During a cyber attack, malicious actors often breach an organization’s perimeter security with tactics like vulnerability exploitation and phishing. Once inside, they attempt to navigate the organization’s network to escalate their privileges and steal or encrypt data—but here they often face sophisticated endpoint detection and response (EDR) systems designed to identify and prevent this type of activity. To evade detection, threat actors have adopted process injection techniques that allow them to inject malicious code into a computer system’s legitimate processes. The code is then executed by the target process—rather than the attacker—making it extremely difficult for organizations to identify and track from a forensics perspective.
While process injection techniques used to be more prevalent, most operating system (OS) and EDR vendors have tightened security measures to either block known techniques completely or severely limit their impact. As a result, fewer techniques have been seen in recent years and those still seen in the wild only work on specific process states—until now.
The SafeBreach Labs team set out to explore the viability of using Windows thread pools—an under-analyzed area of the Microsoft Windows OS—as a novel attack vector for process injection. In the process, we discovered eight new process injection techniques we dubbed Pool Party variants that were able to trigger malicious execution as a result of a completely legitimate action. The techniques were capable of working across all processes without any limitations, making them more flexible than existing process injection techniques. And, more importantly, the techniques were proven to be fully undetectable when tested against five leading EDR solutions.
Below we will share the details behind our research, which was first presented at Black Hat Europe 2023. We will begin first with a high-level overview about how process injection works and how endpoint security controls detect current known techniques. We will then explain the architecture and relevant components of Windows thread pools and discuss the research process that led us to successfully exploit them to develop eight unique process injection techniques.

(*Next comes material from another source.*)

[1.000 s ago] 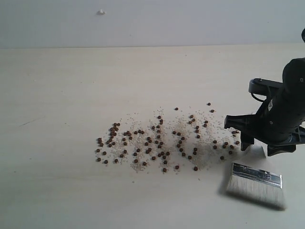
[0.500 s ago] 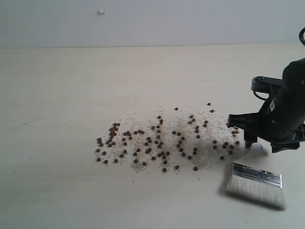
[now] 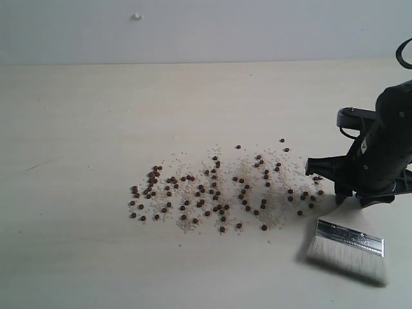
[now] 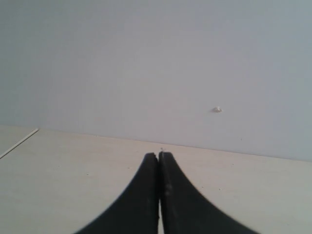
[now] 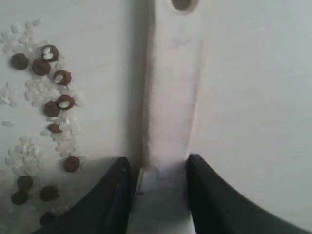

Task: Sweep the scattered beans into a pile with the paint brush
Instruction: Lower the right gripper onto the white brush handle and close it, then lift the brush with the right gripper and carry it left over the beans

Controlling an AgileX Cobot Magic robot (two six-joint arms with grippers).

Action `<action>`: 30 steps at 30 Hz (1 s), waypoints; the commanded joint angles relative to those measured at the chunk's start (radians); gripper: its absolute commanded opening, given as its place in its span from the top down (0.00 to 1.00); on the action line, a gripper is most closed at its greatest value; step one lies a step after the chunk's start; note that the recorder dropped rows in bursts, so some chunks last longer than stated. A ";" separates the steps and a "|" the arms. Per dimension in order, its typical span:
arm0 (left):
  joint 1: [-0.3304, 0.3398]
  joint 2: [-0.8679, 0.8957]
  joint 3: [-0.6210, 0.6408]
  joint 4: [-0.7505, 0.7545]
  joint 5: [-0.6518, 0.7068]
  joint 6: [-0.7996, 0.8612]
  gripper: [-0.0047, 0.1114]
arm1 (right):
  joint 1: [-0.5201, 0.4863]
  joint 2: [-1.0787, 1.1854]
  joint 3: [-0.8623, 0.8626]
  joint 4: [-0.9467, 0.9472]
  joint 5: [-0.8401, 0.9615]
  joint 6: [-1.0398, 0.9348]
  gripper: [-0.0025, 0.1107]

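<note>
A: Where's your paint brush (image 3: 351, 238)?
B: Right of the beans (image 3: 219, 208), bristles down by the tabletop (image 3: 96, 116). Your right gripper (image 3: 355, 199) is clamped on the handle.
A: Beans?
B: Scattered mid-tabletop, whitish grit (image 3: 172, 212) among them.
A: Your left gripper (image 4: 158, 158)?
B: Tips pressed together.

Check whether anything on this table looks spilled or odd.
The beans lie scattered across the middle of the table, mixed with fine whitish grit, not in a pile. The brush rests at their right edge in the exterior view, its handle clamped by the right gripper. Nothing looks damaged.
</note>
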 commanded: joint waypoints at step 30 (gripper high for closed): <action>0.001 -0.006 -0.002 -0.001 -0.004 0.003 0.96 | 0.002 -0.121 -0.054 0.128 0.131 -0.453 0.98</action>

Finally, we will highlight the EDR solutions we tested against and identify how SafeBreach is sharing this information with the broader security community to help organizations protect themselves.
As an evasion technique used to execute arbitrary code in a target process, process injection usually consists of a chain of three primitives:
- Allocation primitive: Used to allocate memory on the target process
- Writing primitive: Used to write malicious code to the allocated memory
- Execution primitive: used to execute the malicious code written
The most basic injection technique would use VirtualAllocEX() for allocation, WriteProcessMemory() for writing, and CreateRemoteThread() for execution.This injection technique, publicly known as CreateRemoteThread injection, is very simple and powerful, but there is one downside: it is detectable by all modern EDRs. Our research sought to discover if it was possible to create process injection techniques that were fully undetectable.

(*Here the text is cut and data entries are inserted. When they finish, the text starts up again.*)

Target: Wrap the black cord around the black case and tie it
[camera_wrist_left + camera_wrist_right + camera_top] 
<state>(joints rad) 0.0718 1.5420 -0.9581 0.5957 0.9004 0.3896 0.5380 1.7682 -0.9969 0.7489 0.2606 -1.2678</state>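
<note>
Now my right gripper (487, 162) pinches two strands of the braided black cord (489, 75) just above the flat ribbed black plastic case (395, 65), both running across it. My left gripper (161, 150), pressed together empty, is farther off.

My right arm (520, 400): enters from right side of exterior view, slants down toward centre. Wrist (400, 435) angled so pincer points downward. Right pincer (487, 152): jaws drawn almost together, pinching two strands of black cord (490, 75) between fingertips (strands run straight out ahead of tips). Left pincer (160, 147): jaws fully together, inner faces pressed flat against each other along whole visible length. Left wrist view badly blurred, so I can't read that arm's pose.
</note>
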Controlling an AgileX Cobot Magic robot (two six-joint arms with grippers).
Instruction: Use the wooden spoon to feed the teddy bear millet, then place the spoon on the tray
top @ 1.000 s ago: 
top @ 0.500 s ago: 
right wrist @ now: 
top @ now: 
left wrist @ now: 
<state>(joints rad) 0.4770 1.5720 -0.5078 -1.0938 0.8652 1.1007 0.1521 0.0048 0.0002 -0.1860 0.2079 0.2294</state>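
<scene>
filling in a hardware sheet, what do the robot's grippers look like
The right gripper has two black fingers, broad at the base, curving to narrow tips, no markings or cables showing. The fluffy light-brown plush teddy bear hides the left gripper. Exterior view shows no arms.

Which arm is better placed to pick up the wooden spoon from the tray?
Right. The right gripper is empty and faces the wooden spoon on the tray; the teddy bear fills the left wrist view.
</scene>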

Through this process, we sought to understand if EDRs could effectively distinguish the legitimate versus malicious use of a feature. We also wanted to find out if the current detection approach used by EDRs was generic enough to detect new and never-before-seen process injections.
EDR Detection Approach
To answer these questions, we needed to review the current detection approach employed by EDRs against process injections. Experimenting with the different primitives led us to the conclusion that EDRs base their detection mainly on the execution primitive. On top of that, write and allocate primitives—in their most basic forms—are not detected.
Based on this finding, what would happen if we created an execution primitive based only on allocation and writing primitives? Furthermore, what if the execution was triggered by a legitimate action—writing to an innocent file, for example—and could trigger shellcode on a victim process? Such capabilities would make the process injection even harder to detect.

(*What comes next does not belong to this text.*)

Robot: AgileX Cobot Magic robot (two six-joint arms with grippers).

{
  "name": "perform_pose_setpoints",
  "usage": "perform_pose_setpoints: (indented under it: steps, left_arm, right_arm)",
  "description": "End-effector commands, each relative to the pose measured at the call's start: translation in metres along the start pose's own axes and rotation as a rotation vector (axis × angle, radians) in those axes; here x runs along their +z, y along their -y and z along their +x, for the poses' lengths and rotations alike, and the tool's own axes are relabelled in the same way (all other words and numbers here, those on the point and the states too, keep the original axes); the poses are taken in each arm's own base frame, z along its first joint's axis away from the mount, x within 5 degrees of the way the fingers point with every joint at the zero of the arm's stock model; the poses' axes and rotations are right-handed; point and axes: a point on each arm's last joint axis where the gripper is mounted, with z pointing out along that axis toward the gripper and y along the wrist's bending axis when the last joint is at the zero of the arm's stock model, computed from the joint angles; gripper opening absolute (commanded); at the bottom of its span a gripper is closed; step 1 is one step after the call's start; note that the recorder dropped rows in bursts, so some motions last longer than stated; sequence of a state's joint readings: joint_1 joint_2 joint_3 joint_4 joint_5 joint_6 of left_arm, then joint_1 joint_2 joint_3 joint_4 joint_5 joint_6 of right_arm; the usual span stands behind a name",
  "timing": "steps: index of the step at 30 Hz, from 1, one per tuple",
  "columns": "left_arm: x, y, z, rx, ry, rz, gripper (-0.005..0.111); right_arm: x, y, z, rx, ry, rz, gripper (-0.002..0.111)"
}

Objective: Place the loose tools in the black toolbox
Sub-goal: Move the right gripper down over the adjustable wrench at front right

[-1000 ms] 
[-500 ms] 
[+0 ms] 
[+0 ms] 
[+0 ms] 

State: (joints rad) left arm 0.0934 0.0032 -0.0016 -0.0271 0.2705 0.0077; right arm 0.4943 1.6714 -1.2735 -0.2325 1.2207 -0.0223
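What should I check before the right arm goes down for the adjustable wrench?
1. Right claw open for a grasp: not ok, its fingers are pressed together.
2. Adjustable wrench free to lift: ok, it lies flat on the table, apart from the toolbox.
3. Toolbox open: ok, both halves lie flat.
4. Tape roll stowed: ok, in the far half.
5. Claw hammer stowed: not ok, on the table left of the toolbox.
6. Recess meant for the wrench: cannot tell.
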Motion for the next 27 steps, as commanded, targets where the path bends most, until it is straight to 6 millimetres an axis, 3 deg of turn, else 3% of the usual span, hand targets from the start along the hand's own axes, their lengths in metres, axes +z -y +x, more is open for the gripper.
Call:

Windows User-Mode Thread Pools
While searching for a suitable component that would help achieve the research goals, we came across the Windows user-mode thread pool. This ended up being the perfect target, because:
- All Windows processes have a thread pool by default, which means that abusing the thread pool would be applicable against all Windows processes.
- Work items and thread pools are represented by structures, which increases the chances of having an execution primitive based on the allocation and writing primitives.
- Multiple work item types are supported, which means more opportunities.
- The thread pool is a considerably complex component, with both kernel and user-mode code, which widens the attack surface.
The thread pool comprises three distinct work queues, each dedicated to a different type of work item. The worker threads are operating on the different queues to dequeue work items and execute them. In addition, the thread pool contains a worker factory object, which is responsible for managing the worker threads.
Based on this architecture, there are few potential areas in the thread pool that could be abused for process injections:
- Worker factory
- Task queue
- I/O completion queue
- Timer queue
We know that a valid work item insertion into one of these queues would be executed by the worker threads. Other than the queues, the worker factory that serves as the worker threads manager may be used to take over the worker threads.
Attacking Worker Factories
The worker factory is a Windows object responsible for managing thread pool worker threads. It manages the worker threads by monitoring active or blocking worker threads and, based on the monitoring results, it creates or terminates worker threads. The worker factory does not perform any scheduling or execution of work items; it is there to make sure that the number of worker threads is sufficient.
The kernel exposes seven system calls to interact with worker factory objects:
With the goal of taking over worker threads, the relevant target would be the start routine.The start routine is basically the entry point of the worker threads—usually this routine serves as the thread pool scheduler, responsible for dequeuing and executing work items.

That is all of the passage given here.